> [Work to complete]
Only the lines from the start of the entries through the line with "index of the" are wanted; please output them exactly.

> [Records to process]
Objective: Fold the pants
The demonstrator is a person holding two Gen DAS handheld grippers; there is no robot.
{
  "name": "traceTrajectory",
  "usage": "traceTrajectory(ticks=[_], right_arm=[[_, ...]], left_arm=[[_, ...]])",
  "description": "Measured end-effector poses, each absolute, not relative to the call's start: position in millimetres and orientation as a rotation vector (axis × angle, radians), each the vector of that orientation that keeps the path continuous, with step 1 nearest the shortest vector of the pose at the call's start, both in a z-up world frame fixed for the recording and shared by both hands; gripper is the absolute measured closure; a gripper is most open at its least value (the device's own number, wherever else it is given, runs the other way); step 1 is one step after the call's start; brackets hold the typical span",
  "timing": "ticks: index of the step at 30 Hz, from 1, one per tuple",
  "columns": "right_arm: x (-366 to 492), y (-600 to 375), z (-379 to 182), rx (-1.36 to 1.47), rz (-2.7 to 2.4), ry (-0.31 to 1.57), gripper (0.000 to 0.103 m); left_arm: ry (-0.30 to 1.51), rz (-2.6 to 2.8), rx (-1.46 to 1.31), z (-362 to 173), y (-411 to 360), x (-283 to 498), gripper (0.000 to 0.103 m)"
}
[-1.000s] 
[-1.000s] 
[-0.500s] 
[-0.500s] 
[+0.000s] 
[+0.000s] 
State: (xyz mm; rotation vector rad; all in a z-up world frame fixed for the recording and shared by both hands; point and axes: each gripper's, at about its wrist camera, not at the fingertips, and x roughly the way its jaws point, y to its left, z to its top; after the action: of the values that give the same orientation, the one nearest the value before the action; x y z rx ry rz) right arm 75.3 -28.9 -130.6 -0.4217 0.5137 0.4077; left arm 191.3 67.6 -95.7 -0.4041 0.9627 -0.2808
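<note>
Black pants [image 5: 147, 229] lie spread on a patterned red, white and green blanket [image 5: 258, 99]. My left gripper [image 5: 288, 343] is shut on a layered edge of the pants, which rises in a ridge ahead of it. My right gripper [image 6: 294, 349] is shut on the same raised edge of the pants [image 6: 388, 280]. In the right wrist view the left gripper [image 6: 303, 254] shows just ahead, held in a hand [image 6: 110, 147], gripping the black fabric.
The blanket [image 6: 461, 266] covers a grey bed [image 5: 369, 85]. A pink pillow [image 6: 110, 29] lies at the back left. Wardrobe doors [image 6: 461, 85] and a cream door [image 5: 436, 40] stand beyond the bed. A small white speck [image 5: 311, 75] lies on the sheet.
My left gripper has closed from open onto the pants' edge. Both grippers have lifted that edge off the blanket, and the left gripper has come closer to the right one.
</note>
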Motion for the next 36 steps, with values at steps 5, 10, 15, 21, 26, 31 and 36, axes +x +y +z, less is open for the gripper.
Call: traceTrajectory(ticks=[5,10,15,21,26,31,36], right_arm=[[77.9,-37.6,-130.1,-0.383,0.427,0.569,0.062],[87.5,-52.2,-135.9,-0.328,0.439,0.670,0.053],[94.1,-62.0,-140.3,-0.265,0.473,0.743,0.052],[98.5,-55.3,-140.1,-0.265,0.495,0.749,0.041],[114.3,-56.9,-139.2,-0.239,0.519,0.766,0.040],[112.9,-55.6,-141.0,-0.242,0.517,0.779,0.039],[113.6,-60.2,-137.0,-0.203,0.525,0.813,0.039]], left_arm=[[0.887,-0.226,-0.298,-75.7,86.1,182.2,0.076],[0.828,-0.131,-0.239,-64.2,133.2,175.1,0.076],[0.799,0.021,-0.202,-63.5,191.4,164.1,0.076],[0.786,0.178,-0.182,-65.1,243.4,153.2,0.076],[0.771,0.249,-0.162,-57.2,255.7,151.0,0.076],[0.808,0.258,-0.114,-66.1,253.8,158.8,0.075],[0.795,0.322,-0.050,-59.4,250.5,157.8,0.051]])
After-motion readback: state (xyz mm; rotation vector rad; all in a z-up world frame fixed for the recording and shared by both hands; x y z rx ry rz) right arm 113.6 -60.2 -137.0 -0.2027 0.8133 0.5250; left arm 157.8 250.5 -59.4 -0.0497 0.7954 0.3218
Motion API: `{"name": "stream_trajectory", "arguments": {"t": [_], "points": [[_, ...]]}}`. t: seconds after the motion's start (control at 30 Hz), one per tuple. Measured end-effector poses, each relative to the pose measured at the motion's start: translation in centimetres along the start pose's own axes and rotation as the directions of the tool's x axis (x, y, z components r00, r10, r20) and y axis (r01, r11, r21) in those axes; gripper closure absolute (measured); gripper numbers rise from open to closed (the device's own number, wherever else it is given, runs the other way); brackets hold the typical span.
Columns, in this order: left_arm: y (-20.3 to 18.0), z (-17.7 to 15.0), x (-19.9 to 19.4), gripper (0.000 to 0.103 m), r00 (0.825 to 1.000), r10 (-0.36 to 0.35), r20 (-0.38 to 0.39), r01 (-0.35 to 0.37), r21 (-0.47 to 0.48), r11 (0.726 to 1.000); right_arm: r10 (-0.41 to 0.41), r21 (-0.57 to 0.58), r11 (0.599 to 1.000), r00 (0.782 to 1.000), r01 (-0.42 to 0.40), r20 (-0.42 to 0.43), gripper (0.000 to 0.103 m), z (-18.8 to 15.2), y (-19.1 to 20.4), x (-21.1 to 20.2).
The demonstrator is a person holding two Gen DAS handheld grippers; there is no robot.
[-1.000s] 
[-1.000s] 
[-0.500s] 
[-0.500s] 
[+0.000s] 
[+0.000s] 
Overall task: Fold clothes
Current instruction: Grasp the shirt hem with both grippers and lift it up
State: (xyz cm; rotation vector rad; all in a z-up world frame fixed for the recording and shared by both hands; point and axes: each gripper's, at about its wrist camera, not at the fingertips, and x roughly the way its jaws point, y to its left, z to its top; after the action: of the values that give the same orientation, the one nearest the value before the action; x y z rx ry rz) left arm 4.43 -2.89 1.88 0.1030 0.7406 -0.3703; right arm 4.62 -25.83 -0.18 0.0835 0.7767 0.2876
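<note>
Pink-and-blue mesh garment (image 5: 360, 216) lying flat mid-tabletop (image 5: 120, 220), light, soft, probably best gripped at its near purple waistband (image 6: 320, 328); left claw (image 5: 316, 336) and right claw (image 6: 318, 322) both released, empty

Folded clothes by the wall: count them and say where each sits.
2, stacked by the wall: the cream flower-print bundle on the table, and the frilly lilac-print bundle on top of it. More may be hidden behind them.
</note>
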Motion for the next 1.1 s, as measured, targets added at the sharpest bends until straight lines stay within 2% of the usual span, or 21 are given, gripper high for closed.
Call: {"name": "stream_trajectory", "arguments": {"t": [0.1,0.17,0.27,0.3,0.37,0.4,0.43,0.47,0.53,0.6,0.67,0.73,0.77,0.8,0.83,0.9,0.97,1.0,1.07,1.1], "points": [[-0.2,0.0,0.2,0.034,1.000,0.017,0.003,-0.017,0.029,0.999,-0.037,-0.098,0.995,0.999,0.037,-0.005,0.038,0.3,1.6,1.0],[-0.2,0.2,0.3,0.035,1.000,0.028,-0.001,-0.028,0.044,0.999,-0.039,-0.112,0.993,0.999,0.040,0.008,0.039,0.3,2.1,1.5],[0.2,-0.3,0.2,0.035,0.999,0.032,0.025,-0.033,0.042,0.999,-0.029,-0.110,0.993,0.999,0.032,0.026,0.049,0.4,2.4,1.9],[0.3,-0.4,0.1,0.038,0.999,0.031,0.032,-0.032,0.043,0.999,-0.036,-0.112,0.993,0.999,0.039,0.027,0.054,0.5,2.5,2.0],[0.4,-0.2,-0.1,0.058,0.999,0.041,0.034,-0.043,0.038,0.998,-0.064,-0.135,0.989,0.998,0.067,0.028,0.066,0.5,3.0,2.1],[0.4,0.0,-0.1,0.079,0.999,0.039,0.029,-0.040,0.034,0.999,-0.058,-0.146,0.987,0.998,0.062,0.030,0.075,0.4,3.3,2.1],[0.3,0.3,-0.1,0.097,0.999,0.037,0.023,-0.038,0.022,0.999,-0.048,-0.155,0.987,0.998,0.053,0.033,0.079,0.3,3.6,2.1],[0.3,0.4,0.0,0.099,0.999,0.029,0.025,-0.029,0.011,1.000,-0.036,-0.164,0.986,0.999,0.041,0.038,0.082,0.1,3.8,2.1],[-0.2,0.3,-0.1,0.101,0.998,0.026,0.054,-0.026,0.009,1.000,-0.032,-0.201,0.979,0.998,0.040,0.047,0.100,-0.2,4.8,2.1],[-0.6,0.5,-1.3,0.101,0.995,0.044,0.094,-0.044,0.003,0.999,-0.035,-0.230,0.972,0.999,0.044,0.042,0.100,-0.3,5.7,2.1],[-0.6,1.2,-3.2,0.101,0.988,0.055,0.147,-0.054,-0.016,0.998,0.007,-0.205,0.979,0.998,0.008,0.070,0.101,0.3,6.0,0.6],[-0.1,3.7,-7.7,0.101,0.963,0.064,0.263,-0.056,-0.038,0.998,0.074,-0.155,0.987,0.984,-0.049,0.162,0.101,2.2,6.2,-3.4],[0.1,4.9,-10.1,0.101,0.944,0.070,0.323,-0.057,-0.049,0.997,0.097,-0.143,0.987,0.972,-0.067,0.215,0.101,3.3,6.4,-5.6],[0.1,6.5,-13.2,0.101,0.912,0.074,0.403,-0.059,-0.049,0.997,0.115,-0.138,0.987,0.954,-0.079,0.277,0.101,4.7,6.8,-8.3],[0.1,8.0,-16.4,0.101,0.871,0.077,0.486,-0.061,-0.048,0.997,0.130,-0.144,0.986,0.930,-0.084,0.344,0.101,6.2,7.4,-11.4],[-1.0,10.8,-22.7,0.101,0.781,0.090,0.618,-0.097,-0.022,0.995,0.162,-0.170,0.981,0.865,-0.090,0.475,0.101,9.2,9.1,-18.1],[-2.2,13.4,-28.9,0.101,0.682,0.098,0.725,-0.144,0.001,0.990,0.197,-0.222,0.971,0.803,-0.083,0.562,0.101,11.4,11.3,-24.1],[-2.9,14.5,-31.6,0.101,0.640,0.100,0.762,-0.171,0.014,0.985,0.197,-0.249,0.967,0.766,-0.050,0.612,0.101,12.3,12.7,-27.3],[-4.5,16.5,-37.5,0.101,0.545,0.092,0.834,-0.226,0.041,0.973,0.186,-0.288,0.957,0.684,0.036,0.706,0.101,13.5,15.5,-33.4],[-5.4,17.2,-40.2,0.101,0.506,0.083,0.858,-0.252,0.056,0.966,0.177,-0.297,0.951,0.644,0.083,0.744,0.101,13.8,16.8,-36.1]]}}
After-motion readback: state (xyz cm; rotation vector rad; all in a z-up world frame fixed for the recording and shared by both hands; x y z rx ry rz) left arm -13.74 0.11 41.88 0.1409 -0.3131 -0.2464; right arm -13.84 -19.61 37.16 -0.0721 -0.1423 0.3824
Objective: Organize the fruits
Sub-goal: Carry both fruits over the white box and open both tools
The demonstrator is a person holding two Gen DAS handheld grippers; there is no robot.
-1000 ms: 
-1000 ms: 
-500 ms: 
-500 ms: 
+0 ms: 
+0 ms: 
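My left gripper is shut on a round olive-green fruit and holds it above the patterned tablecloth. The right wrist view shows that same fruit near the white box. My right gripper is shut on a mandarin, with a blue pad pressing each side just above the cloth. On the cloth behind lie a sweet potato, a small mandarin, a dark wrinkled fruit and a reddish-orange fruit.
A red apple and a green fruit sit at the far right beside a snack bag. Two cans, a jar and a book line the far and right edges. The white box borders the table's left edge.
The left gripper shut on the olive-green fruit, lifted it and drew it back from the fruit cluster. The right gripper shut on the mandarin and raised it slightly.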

> [Output of the exercise]
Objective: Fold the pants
The demonstrator is a person holding two Gen DAS handheld grippers; there is no robot.
{
  "name": "traceTrajectory",
  "usage": "traceTrajectory(ticks=[_], right_arm=[[_, ...]], left_arm=[[_, ...]])",
  "description": "Measured end-effector poses, each absolute, not relative to the call's start: position in millimetres and orientation as a rotation vector (axis × angle, radians), each the vector of that orientation that keeps the path continuous, with step 1 nearest the shortest vector of the pose at the call's start, both in a z-up world frame fixed for the recording and shared by both hands; gripper is the absolute measured closure; a gripper is most open at its least value (the device's own number, wherever else it is given, runs the other way); step 1 is one step after the call's start; brackets hold the typical span",
  "timing": "ticks: index of the step at 30 Hz, from 1, one per tuple",

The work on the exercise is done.